Dann werden a,b,c in erste Zeile eingefügt und d,e,f - in die zweite Zeile.
Wie kann ich dann alle in erste Zeile kriegen.

Ich benutze MySQL Datenbank.


----------



## Sergeant_Pepper (7. Okt 2008)

nein...
Sorry, ich glaube, dass du die Kombination von INSERT und SELECT in einem SQL-Befehl völlig falsch verstanden hast.

1. der INSERT-Teil fügt soviele Zeilen ein, wie der SELECT-Teil liefert (unter Berücksichtigung von WHERE und HAVING-Klauseln des SELECT-Teil)

2. in deinem kurzen Beispiel selektierst du aus der Tabelle, in die du einfügen willst.

3. die erste Zeile deines Kurz-Beispiels selektiert die Felder a, b, und c aus Tabelle 1 und fügt sie in die Felder a, b und c von Tabelle 2 ein. Es werden mehrere Zeilen angefügt, genau so viel wie der SELECT liefert.  Soweit gut

4. die zweite Zeile deines Kurz-Beispiels selektiert die Felder d, e, und f aus Tabelle 1 und fügt sie in die Felder d, e und f von Tabelle 2 ein. Es werden mehrere Zeilen angefügt, genau so viel wie der SELECT liefert.

Wenn ich Zeile 1 und 2 deines Kurz-Beispiels zusammen betrachte, gibt es eine Tabelle mit 6 Spalten (a bis f). Ist das so gemeint?
Die erste Zeile fügt n Zeilen ein, in denen die Spalten a bis c belegt sind. Die zweite Zeile fügt n Zeilen ein, in denen die Spalten d bis f belegt sind.

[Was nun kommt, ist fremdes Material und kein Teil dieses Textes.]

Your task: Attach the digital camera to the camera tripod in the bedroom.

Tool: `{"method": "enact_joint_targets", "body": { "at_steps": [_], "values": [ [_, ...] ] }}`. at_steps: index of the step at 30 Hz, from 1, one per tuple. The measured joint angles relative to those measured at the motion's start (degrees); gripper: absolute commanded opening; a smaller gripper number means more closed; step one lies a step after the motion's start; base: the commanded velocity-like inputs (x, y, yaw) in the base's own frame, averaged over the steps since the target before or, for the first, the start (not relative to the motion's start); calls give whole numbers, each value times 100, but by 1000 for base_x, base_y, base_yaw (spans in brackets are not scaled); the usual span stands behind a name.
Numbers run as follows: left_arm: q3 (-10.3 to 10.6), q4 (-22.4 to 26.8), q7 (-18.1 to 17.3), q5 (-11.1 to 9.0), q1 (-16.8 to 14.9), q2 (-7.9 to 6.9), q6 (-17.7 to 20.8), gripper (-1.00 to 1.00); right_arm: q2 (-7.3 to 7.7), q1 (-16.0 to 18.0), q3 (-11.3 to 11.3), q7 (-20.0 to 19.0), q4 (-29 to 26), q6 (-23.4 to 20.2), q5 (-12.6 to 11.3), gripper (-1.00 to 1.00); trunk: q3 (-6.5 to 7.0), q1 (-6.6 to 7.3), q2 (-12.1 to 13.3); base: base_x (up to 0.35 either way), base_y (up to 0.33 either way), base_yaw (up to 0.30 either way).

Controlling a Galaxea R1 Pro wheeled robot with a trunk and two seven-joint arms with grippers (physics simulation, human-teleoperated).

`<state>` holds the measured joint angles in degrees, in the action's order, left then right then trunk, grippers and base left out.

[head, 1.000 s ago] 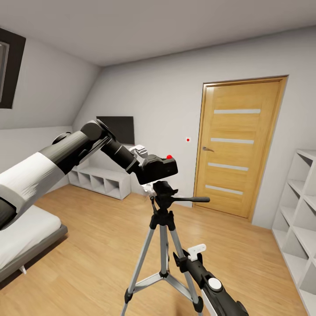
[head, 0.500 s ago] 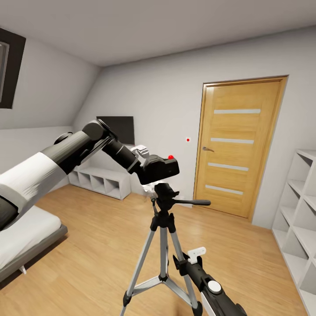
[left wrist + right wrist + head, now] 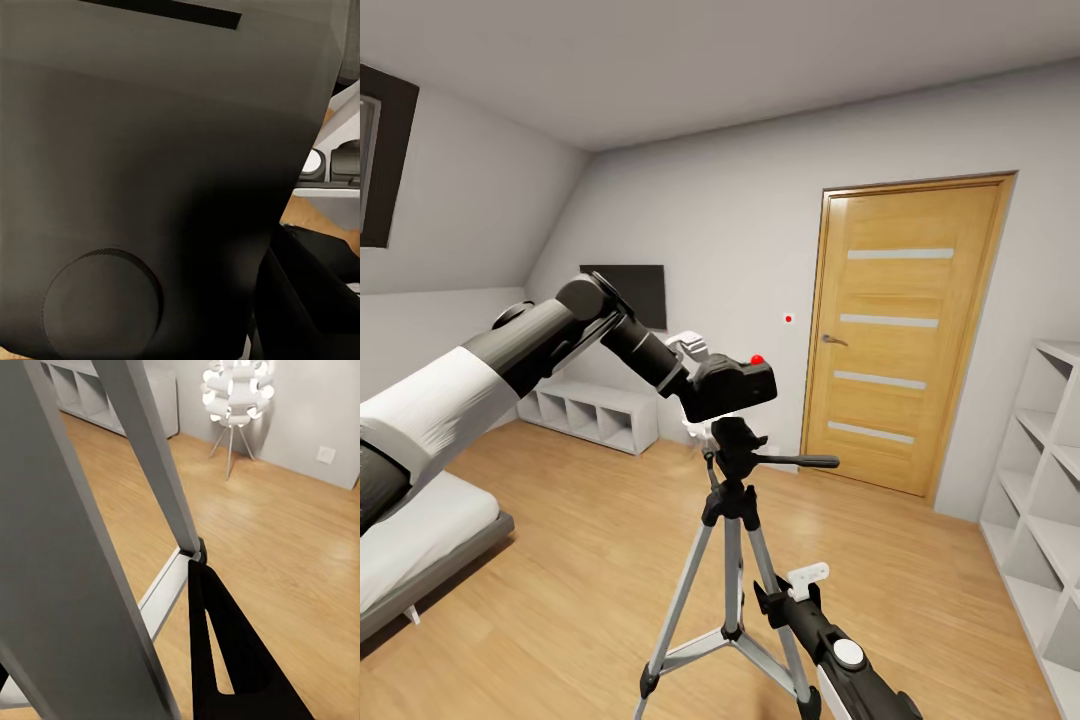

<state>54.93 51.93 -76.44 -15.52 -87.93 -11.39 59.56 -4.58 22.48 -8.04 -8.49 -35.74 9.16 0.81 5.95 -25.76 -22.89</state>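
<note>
Grey walls [image 3: 720,240], plank floor [image 3: 580,560], oak door [image 3: 900,330].

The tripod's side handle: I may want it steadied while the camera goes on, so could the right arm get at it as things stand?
Probably yes: the right gripper sits low beside the camera tripod, with open air up to the side handle.

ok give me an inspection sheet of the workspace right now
surface: light wood floor, bare around the tripod feet
job's things: camera held just above the tripod head; whether it is seated, cannot tell
clutter: nothing seen
grippers: left gripper closed on the camera; right gripper low beside a tripod leg, jaws' state unclear
cables: nothing seen
surroundings: oak door, white shelves, bed, low cube shelf, white lamp
</note>
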Motion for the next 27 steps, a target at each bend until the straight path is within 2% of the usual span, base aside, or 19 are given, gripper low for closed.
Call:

Wenn du willst, dass alle 6 Spalten belegt werden, gibt es zwei Möglichkeiten:
1. du baust das INSERT-SELECT KOmmando entsprechend zusammen
oder
2. du fügst mit INSERT-SELECT Zeilen an, in denen nur 3 Spalten belegt sind. Die übrigen Spalten belegst du dann mit einem UPDATE-Befehl


----------



## Solna (9. Okt 2008)

Natürlich UPDATE!

Mann, ist mir jetzt peinlich, dass ich UPDATE ganz vergessen habe!  

Vielen Dank!


----------